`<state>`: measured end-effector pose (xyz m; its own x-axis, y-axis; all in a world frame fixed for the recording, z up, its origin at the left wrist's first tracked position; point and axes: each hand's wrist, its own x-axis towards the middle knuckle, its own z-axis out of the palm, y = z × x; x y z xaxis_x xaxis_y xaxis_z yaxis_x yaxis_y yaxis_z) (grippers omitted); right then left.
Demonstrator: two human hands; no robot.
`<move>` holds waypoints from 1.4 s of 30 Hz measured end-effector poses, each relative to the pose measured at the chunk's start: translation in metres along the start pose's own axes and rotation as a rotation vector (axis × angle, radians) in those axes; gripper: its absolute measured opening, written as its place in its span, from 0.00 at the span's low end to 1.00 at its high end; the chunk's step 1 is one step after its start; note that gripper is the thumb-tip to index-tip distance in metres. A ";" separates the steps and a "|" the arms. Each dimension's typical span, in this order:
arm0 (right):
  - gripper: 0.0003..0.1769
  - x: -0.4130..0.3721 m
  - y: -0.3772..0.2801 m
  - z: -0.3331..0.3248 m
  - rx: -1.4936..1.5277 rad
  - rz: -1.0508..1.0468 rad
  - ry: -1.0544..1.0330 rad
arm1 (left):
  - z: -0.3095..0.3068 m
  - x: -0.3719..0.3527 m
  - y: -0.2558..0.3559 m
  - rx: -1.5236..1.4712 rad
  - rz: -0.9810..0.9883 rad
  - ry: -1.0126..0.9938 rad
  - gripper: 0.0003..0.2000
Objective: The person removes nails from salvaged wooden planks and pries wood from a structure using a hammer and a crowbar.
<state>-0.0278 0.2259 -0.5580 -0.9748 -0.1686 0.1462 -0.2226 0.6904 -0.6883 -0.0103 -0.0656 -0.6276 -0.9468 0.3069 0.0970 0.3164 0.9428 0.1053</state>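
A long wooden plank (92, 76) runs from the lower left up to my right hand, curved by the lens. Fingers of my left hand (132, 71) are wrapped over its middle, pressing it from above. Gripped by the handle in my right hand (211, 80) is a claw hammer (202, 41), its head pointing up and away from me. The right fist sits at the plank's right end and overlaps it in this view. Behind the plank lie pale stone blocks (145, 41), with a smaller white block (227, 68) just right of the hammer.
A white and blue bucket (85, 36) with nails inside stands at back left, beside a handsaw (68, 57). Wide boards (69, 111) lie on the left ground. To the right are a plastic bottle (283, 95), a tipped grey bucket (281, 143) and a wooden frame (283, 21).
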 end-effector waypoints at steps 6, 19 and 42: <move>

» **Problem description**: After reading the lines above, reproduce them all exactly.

» **Your solution**:
`<state>`: measured end-effector pose (xyz m; its own x-axis, y-axis; all in a world frame fixed for the recording, z up, its origin at the left wrist's first tracked position; point and axes: each hand's wrist, its own x-axis towards the middle knuckle, its own z-axis out of the palm, y = z × x; x y z xaxis_x xaxis_y xaxis_z yaxis_x yaxis_y yaxis_z) (grippers omitted); right then left.
Demonstrator: two human hands; no robot.
`<move>` holds waypoints from 1.4 s of 30 Hz measured end-effector poses, each relative to the pose measured at the chunk's start: translation in metres along the start pose's own axes and rotation as a rotation vector (axis × angle, radians) in those axes; gripper: its absolute measured opening, written as its place in its span, from 0.00 at the span's low end to 1.00 at its high end; the chunk's step 1 is one step after its start; note that gripper is the thumb-tip to index-tip distance in metres. A ";" separates the steps and a "|" the arms. Each dimension's typical span, in this order:
arm0 (right):
  - gripper: 0.0003..0.1769
  - x: -0.4130..0.3721 m
  - y: -0.3772..0.2801 m
  - z: -0.3331..0.3248 m
  - rx: -1.4936..1.5277 rad
  - rz: -1.0508..1.0468 rad
  - ry: -1.0544..1.0330 rad
arm1 (left):
  - z: -0.3095..0.3068 m
  - x: -0.3719..0.3527 m
  - y: -0.2558..0.3559 m
  - rx: -1.5236..1.4712 rad
  - rz: -0.9810..0.9883 rad
  - ry: -1.0126..0.9938 rad
  - gripper: 0.0003..0.2000
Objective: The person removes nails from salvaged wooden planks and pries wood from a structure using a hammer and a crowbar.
<state>-0.0278 0.2259 -0.5580 -0.9748 -0.1686 0.1462 -0.2226 0.6904 -0.6883 -0.0103 -0.0656 -0.6276 -0.9468 0.3069 0.0970 0.3164 0.9428 0.1053</state>
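A long wooden plank (92, 76) runs from the lower left up to my right hand, curved by the lens. Fingers of my left hand (132, 71) are wrapped over its middle, pressing it from above. Gripped by the handle in my right hand (211, 80) is a claw hammer (202, 41), its head pointing up and away from me. The right fist sits at the plank's right end and overlaps it in this view. Behind the plank lie pale stone blocks (145, 41), with a smaller white block (227, 68) just right of the hammer.
A white and blue bucket (85, 36) with nails inside stands at back left, beside a handsaw (68, 57). Wide boards (69, 111) lie on the left ground. To the right are a plastic bottle (283, 95), a tipped grey bucket (281, 143) and a wooden frame (283, 21).
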 end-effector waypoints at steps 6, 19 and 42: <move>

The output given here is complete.